Return the data below exactly, but only from the line containing "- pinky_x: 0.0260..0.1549" through the line containing "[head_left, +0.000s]", with both of those lines included.
------------
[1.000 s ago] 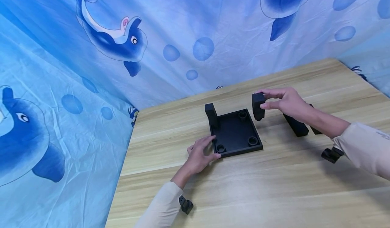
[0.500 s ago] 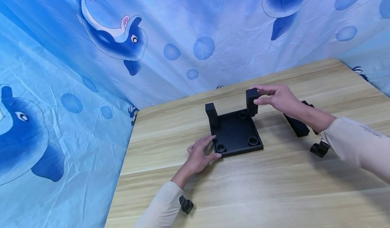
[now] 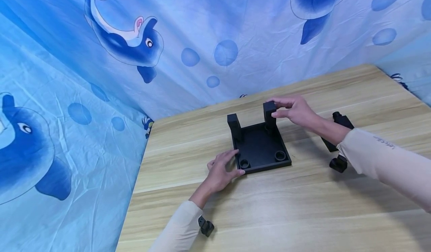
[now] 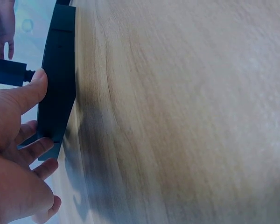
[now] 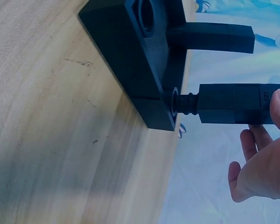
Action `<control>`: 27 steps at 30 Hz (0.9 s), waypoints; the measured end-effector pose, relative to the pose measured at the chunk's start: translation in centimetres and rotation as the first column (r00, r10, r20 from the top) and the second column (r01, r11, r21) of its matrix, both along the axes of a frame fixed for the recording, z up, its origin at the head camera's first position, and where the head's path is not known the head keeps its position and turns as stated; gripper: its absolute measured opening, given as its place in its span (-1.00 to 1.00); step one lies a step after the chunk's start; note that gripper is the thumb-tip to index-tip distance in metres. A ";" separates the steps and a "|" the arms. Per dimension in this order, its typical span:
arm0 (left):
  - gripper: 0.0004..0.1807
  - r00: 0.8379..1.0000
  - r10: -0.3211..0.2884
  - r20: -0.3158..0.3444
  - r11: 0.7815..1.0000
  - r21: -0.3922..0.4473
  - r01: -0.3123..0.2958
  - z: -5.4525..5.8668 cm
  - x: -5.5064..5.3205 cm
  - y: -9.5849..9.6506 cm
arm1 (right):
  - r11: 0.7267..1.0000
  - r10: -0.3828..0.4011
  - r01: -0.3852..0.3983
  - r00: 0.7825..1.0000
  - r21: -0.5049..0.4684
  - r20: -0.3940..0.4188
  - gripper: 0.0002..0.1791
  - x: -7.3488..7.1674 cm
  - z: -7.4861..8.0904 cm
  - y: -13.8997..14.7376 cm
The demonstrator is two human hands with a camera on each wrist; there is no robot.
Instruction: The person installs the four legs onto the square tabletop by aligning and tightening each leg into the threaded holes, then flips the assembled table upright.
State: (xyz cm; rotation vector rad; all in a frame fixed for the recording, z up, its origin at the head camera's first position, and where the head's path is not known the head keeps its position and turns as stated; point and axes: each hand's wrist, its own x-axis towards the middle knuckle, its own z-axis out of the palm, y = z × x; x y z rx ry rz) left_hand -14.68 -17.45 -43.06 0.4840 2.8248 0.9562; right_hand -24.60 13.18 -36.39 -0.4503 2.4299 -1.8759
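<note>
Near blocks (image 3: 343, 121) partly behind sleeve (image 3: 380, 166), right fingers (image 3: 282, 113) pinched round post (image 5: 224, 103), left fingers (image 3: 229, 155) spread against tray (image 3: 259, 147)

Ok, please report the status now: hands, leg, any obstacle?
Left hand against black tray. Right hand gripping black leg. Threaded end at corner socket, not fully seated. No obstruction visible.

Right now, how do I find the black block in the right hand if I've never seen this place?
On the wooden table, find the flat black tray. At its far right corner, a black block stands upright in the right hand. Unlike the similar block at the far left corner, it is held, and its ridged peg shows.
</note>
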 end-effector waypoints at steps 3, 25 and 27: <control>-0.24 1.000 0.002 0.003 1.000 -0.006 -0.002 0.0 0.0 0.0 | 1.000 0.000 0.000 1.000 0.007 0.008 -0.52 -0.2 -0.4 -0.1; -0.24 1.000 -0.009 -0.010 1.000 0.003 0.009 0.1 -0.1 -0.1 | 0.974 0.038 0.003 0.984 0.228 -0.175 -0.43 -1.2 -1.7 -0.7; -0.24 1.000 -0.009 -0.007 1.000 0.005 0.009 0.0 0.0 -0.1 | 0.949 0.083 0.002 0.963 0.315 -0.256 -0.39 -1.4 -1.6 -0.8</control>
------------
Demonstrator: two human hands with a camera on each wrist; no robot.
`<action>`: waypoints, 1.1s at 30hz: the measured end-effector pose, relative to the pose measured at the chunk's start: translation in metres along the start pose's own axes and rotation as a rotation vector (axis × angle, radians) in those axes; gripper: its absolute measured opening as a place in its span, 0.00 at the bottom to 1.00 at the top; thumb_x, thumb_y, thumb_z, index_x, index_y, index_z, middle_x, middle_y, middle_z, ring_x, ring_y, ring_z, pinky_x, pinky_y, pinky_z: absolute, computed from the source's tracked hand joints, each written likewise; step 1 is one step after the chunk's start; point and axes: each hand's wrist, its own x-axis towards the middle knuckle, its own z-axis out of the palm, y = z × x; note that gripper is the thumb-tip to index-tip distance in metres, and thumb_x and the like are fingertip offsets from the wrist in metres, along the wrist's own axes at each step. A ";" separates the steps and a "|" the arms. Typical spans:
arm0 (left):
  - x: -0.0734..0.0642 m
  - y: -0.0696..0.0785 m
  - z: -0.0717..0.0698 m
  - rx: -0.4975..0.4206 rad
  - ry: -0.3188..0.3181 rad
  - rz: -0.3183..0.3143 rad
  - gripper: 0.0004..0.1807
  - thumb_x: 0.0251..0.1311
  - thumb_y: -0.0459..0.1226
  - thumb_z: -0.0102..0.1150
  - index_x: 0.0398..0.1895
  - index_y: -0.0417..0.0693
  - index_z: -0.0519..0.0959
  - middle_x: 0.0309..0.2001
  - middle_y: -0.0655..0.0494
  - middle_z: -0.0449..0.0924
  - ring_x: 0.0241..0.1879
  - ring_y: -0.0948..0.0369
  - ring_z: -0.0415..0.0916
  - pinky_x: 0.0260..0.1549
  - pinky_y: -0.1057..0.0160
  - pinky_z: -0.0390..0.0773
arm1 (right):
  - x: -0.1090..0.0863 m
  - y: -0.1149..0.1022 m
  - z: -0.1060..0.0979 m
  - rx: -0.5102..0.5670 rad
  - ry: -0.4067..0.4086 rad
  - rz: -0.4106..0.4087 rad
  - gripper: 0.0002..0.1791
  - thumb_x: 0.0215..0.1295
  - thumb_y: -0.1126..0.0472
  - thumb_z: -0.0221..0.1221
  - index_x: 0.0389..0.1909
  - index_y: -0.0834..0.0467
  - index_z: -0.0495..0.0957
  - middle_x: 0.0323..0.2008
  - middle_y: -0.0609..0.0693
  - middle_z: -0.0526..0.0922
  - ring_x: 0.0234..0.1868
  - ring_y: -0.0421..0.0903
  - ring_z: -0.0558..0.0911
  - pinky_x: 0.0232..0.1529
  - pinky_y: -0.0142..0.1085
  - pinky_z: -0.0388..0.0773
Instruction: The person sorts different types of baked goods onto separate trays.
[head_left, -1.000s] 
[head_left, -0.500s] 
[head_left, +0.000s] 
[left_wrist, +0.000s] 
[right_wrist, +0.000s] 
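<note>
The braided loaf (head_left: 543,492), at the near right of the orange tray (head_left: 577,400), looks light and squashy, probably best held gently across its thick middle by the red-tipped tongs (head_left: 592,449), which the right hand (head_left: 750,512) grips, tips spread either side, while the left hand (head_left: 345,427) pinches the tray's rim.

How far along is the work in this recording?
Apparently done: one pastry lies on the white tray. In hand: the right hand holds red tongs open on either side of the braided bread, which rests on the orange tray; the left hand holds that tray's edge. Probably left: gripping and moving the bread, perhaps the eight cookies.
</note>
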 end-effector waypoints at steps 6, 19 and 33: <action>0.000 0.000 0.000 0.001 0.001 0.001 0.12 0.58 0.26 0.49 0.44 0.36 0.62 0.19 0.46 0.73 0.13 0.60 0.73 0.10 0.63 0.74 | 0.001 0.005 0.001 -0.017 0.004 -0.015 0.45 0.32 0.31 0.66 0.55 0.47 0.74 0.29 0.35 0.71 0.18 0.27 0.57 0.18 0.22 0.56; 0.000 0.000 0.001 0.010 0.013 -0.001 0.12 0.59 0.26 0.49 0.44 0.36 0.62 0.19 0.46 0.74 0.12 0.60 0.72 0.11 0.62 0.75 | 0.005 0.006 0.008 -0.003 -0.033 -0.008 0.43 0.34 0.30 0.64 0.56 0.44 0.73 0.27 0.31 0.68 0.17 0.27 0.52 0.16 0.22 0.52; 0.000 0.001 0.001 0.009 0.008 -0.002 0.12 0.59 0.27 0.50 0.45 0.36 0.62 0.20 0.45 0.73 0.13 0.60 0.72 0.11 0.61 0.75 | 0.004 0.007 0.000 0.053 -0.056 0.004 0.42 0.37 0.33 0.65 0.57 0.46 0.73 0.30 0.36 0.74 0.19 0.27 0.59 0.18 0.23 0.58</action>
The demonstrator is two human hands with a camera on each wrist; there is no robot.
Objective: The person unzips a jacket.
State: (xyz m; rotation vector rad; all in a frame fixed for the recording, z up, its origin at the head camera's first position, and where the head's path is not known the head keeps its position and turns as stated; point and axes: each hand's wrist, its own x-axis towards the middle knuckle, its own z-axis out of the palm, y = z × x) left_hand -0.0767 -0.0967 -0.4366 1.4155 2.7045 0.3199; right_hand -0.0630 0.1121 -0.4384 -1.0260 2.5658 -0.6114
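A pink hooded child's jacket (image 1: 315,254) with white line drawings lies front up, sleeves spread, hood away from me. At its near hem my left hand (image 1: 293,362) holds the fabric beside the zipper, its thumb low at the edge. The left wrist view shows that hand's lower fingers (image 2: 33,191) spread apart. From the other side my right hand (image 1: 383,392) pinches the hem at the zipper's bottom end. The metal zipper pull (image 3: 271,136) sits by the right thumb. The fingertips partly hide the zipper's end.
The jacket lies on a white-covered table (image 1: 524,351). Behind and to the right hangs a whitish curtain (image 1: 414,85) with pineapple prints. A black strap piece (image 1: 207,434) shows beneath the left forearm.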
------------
● **COMPLETED EXERCISE**
  - pinky_x: 0.0260..0.1549
  - pinky_y: -0.1057..0.0160
  - pinky_z: -0.0390..0.0773
arm1 (right):
  - x: -0.1090..0.0863 m
  - y: -0.1149..0.1022 m
  - z: -0.1060..0.0979 m
  - rx: -0.5102..0.5670 rad
  - ry: -0.4067..0.4086 rad
  - rz: -0.4106..0.4087 rad
  - gripper: 0.0002..0.1791
  - thumb_x: 0.0215..0.1295
  - thumb_y: -0.1126..0.0472
  - thumb_z: -0.0221..0.1221
  - index_x: 0.0389..0.1909
  - index_y: -0.0834..0.0467
  - index_z: -0.0495..0.0957
  - middle_x: 0.0323..0.2008
  - middle_y: -0.0609..0.0693
  - middle_z: -0.0526..0.0922
  - ring_x: 0.0234..0.1868
  - ring_y: -0.0421..0.0903
  - ring_z: -0.0558..0.0911
  - pinky_x: 0.0232..0.1529
  - pinky_y: -0.0142..0.1085
  - pinky_z: -0.0388..0.0773
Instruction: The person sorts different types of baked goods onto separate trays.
[head_left, -1.000s] 
[head_left, -0.500s] 
[head_left, +0.000s] 

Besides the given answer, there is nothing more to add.